I have a little trouble with the "update the rendering" concept in general--it makes a lot of assumptions about a single-threaded rendering environment. In IE's case, we use a multi-threaded rendering model, and so "update the rendering" is not going to be so straightforward. Regardless of this, if the editors of the Timing control.. spec want to integrate, then I suppose I don't object; though in general, I'm a proponent of smaller modular specs of which this plan runs counter to that goal.

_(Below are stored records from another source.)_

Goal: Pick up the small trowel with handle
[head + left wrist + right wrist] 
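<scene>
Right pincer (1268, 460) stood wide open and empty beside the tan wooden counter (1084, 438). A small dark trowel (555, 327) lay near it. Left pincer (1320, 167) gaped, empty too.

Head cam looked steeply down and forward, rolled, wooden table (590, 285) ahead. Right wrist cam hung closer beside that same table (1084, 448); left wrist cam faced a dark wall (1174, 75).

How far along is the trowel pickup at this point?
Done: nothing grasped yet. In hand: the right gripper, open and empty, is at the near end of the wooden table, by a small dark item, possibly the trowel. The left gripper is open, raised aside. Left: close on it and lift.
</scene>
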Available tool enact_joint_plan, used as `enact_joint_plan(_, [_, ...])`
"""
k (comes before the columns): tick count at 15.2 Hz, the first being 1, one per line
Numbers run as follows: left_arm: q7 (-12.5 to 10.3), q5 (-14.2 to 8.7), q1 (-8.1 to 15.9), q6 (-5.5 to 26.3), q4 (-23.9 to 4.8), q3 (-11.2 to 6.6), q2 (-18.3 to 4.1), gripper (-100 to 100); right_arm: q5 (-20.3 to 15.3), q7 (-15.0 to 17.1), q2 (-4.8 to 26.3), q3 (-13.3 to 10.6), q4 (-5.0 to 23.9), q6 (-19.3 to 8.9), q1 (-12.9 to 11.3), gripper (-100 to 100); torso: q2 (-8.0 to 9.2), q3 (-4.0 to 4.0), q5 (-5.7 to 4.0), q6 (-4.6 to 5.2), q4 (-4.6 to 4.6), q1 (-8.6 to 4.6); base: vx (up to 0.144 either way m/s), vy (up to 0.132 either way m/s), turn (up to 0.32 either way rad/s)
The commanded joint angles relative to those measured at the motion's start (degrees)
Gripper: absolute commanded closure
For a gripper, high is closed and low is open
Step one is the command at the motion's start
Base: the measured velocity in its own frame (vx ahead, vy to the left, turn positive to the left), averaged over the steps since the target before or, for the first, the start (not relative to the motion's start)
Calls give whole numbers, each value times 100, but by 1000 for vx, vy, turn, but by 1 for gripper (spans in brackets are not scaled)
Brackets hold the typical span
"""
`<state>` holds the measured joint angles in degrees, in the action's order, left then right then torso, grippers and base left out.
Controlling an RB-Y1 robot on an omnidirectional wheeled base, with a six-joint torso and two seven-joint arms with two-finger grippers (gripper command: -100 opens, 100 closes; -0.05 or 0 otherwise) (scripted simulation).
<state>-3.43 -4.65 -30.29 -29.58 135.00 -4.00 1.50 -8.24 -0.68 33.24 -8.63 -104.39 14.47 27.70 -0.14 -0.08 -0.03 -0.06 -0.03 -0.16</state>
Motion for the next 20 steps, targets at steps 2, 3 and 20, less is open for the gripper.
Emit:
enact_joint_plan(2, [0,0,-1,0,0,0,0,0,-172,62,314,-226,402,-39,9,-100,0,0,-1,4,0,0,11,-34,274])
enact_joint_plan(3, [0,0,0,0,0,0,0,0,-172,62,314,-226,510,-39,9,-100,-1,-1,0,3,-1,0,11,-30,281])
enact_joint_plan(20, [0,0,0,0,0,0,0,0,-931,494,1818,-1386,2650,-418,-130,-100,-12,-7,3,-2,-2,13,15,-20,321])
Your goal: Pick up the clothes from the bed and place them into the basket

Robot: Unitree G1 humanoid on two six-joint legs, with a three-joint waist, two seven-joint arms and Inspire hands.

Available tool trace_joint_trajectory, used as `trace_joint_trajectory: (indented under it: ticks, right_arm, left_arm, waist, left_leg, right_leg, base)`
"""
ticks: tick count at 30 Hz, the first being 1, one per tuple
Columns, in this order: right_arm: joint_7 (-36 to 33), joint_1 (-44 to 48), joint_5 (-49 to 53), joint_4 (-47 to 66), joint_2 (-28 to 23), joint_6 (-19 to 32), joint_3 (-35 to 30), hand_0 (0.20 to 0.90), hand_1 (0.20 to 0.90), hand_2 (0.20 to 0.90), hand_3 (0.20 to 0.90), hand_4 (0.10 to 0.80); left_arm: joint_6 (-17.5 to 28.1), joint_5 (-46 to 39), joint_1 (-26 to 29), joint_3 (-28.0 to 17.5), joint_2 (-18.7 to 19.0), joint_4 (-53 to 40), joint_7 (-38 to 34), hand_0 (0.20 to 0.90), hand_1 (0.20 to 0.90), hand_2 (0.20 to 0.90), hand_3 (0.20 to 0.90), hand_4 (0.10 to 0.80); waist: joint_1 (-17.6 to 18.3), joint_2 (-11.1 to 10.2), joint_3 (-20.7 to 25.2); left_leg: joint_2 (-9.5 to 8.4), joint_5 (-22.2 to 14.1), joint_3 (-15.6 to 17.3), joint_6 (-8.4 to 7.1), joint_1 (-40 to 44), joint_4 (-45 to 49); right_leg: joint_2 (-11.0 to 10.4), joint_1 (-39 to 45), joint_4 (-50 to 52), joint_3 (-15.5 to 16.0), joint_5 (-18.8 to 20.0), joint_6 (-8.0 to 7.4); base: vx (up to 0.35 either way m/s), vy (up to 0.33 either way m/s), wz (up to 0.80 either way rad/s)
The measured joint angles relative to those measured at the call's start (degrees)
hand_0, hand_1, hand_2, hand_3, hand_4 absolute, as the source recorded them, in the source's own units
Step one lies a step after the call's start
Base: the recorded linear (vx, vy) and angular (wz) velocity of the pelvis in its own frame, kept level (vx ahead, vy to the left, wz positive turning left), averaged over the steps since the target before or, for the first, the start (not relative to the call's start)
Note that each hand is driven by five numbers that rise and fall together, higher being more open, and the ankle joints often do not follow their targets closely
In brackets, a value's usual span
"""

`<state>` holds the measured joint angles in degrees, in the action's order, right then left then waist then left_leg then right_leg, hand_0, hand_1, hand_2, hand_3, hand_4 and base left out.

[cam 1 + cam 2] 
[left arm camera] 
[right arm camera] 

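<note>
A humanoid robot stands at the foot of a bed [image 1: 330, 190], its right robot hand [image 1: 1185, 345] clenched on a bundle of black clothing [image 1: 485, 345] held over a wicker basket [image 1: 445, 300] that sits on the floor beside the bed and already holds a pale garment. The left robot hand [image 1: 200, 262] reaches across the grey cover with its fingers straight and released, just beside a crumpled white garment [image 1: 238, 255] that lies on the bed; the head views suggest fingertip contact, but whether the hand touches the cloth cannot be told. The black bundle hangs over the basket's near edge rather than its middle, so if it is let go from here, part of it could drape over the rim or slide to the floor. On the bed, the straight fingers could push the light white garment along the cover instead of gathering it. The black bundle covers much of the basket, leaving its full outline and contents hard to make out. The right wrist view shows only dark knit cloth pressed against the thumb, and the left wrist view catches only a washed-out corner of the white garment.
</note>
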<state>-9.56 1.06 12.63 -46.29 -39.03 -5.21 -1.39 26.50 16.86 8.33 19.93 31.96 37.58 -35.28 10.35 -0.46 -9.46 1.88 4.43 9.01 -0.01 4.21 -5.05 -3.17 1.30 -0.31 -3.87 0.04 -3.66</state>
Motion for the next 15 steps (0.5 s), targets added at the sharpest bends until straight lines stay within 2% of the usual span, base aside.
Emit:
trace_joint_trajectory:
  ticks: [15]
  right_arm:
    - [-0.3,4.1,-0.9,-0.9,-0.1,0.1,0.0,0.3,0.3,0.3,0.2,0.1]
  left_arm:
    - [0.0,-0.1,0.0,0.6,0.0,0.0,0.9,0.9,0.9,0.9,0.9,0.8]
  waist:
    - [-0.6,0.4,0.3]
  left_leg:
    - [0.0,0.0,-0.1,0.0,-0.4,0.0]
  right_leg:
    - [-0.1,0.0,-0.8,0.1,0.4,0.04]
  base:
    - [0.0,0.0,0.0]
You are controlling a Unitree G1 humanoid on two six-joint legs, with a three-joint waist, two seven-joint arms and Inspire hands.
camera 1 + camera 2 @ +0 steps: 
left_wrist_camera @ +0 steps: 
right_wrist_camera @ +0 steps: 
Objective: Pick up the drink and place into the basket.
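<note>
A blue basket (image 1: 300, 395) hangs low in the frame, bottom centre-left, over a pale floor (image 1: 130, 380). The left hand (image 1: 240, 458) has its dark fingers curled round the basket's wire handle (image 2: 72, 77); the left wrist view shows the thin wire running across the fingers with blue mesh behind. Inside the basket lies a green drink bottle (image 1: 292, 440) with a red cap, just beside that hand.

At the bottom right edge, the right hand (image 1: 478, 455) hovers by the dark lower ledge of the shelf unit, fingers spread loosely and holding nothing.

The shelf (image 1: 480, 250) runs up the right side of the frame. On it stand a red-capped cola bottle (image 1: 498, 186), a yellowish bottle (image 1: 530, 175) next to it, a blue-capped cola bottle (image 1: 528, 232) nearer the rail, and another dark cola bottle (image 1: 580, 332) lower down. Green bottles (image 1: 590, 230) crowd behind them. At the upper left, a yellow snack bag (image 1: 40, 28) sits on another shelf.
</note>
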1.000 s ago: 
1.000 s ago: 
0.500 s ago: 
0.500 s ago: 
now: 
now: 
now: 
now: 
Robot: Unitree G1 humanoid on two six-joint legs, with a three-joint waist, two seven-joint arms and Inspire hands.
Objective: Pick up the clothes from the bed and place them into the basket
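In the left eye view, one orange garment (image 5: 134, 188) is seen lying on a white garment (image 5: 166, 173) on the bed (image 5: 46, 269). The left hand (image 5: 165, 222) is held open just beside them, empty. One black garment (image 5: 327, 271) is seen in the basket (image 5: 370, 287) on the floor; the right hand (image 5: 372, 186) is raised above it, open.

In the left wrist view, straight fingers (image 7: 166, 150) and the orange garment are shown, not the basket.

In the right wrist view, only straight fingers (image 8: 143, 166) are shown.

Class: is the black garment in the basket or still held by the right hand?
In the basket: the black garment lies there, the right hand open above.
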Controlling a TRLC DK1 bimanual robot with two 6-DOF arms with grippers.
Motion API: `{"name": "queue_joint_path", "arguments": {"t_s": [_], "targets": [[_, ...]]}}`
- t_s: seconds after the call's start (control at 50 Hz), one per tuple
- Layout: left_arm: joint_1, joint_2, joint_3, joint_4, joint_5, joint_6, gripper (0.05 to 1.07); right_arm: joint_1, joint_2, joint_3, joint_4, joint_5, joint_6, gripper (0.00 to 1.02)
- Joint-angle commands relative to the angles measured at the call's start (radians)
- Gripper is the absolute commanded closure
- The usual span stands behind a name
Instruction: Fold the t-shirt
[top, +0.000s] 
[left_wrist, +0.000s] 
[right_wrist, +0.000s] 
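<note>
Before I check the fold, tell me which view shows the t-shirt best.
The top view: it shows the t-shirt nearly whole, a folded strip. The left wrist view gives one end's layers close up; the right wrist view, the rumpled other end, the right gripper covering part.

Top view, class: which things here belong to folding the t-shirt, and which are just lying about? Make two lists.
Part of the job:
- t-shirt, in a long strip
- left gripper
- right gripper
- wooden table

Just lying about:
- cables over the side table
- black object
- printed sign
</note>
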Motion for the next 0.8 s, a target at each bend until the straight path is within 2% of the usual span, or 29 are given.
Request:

I think this makes sense. I'd be interested in hearing how we can allow for parallelization in rendering better. Travis, I assume you still deal with synchronizing scroll events and requestAnimationFrame callbacks and such somehow? I think in the end what this is doing is synchronizing when certain rendering bits happen that have hooks in scripts. Rendering itself is after that (3-6 in Ian's list) and those things could happen in parallel.
Travis: I'm interesting in hearing more about the multithreaded rendering model. What kinds of things do you do in separate threads? Are any of the things in comment 4 done in separate threads?
Checked in as WHATWG revision r8849. Check-in comment: Flesh out how rendering happens in the event loop. This also defines requestAnimationFrame() and obsoletes the 'Timing control for script-based animations' spec (by request of that spec's editors) https://html5.org/tools/web-apps-tracker?from=8848&to=8849
Travis, let me know if the resulting spec text is problematic for IE. Thanks.